Data records:
=====
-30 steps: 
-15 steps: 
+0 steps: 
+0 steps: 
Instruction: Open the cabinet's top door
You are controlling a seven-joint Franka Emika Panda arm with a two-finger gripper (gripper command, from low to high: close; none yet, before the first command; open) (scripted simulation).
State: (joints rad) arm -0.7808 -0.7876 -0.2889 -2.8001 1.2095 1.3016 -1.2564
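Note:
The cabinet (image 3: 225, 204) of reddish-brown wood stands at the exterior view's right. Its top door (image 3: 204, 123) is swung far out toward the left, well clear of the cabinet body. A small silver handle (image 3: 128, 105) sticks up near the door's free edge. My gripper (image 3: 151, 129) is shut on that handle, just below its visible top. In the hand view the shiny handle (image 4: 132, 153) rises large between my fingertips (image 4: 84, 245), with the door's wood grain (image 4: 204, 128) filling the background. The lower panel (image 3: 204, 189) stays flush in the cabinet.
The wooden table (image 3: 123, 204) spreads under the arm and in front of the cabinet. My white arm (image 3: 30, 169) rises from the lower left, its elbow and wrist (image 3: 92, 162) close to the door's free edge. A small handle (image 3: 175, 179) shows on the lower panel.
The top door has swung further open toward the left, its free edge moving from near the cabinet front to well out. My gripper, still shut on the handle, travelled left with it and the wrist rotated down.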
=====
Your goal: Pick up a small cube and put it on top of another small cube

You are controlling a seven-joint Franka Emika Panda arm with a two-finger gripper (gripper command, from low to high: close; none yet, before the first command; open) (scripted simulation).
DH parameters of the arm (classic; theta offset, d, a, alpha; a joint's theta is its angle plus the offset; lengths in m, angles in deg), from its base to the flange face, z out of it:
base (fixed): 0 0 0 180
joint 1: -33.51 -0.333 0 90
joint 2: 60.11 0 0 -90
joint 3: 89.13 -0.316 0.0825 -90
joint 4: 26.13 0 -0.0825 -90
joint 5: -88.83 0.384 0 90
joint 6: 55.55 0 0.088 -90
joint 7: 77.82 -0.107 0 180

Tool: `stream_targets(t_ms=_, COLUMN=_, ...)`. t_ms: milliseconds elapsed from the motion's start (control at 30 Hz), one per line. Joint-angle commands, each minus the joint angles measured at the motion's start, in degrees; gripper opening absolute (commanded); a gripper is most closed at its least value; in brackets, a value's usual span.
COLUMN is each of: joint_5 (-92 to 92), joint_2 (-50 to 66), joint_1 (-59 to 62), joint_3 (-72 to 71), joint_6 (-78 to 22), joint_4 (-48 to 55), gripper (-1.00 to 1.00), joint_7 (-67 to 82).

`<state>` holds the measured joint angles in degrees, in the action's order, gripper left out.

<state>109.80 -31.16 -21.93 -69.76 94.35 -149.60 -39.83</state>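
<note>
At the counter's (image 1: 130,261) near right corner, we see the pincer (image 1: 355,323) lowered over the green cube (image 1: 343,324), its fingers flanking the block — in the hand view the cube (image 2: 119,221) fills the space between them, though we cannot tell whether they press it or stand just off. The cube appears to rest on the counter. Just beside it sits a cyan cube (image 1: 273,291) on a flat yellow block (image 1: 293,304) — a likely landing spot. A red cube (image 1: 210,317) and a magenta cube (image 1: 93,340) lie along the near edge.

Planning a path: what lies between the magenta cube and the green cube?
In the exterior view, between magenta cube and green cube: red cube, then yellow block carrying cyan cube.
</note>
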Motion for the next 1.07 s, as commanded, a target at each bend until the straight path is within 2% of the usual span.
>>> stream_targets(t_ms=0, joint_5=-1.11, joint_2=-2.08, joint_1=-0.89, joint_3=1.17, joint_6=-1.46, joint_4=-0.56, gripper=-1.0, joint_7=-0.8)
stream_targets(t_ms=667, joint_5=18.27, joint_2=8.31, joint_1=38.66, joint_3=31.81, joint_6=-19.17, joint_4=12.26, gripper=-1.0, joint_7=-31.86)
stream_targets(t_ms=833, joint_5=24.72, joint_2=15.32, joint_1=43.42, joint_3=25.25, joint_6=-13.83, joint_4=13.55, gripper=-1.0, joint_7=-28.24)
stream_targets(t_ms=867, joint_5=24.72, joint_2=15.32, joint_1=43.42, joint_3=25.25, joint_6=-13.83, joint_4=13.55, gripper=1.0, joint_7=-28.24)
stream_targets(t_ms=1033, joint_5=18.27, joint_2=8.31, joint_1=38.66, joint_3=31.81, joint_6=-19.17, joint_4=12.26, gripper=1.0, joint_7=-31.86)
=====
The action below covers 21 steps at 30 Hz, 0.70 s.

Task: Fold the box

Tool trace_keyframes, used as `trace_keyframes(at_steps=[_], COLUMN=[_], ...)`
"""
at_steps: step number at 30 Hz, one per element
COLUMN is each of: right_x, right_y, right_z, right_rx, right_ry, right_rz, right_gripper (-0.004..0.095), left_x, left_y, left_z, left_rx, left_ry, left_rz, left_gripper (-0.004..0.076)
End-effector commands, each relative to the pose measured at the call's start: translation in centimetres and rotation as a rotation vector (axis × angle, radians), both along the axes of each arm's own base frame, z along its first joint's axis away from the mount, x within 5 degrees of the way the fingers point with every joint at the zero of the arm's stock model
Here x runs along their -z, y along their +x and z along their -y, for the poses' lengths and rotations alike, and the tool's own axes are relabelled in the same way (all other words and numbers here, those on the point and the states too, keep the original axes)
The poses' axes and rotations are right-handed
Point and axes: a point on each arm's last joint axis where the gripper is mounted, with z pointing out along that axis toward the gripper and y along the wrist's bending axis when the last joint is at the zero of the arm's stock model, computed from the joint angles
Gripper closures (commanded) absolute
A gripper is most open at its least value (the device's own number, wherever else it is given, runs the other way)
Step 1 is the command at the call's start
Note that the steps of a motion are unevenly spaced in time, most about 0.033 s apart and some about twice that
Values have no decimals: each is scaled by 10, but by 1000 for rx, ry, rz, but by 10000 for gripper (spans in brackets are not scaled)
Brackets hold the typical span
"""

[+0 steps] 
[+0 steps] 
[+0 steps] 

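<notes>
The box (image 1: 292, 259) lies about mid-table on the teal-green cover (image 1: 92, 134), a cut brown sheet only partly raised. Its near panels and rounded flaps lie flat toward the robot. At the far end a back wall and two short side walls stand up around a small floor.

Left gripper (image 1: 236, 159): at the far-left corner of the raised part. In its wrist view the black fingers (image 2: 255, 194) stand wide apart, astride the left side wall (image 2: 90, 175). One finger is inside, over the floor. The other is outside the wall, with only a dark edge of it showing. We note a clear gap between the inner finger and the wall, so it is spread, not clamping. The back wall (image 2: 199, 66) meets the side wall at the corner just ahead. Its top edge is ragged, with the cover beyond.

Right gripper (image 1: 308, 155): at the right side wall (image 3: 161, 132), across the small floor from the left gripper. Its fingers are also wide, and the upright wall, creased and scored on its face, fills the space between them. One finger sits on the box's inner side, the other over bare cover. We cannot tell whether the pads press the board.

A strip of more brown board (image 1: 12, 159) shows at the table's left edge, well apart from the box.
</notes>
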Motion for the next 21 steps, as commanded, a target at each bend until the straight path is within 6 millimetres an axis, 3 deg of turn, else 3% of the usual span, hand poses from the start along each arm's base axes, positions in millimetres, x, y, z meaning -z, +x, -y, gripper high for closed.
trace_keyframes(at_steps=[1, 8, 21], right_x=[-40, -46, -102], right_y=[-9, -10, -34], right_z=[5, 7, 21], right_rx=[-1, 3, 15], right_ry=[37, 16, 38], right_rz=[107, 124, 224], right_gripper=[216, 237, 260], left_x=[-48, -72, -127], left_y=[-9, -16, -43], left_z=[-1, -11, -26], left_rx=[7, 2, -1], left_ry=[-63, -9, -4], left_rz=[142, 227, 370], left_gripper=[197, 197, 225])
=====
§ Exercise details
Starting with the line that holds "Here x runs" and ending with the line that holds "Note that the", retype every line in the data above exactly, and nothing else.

§ Completed exercise
Here x runs along their -z, y along their +x and z along their -y, for the poses' lengths and rotations alike, and the tool's own axes are relabelled in the same way (all other words and numbers here, those on the point and the states too, keep the original axes)
The poses' axes and rotations are right-handed
Point and axes: a point on each arm's last joint axis where the gripper is mounted, with z pointing out along that axis toward the gripper and y along the wrist's bending axis when the last joint is at the zero of the arm's stock model, computed from the joint angles
Gripper closures (commanded) absolute
A gripper is most open at its least value (the device's own number, wherever else it is given, runs the other way)
Step 1 is the command at the call's start
Note that the steps of a motion are unevenly spaced in time, most about 0.033 s apart and some about twice that

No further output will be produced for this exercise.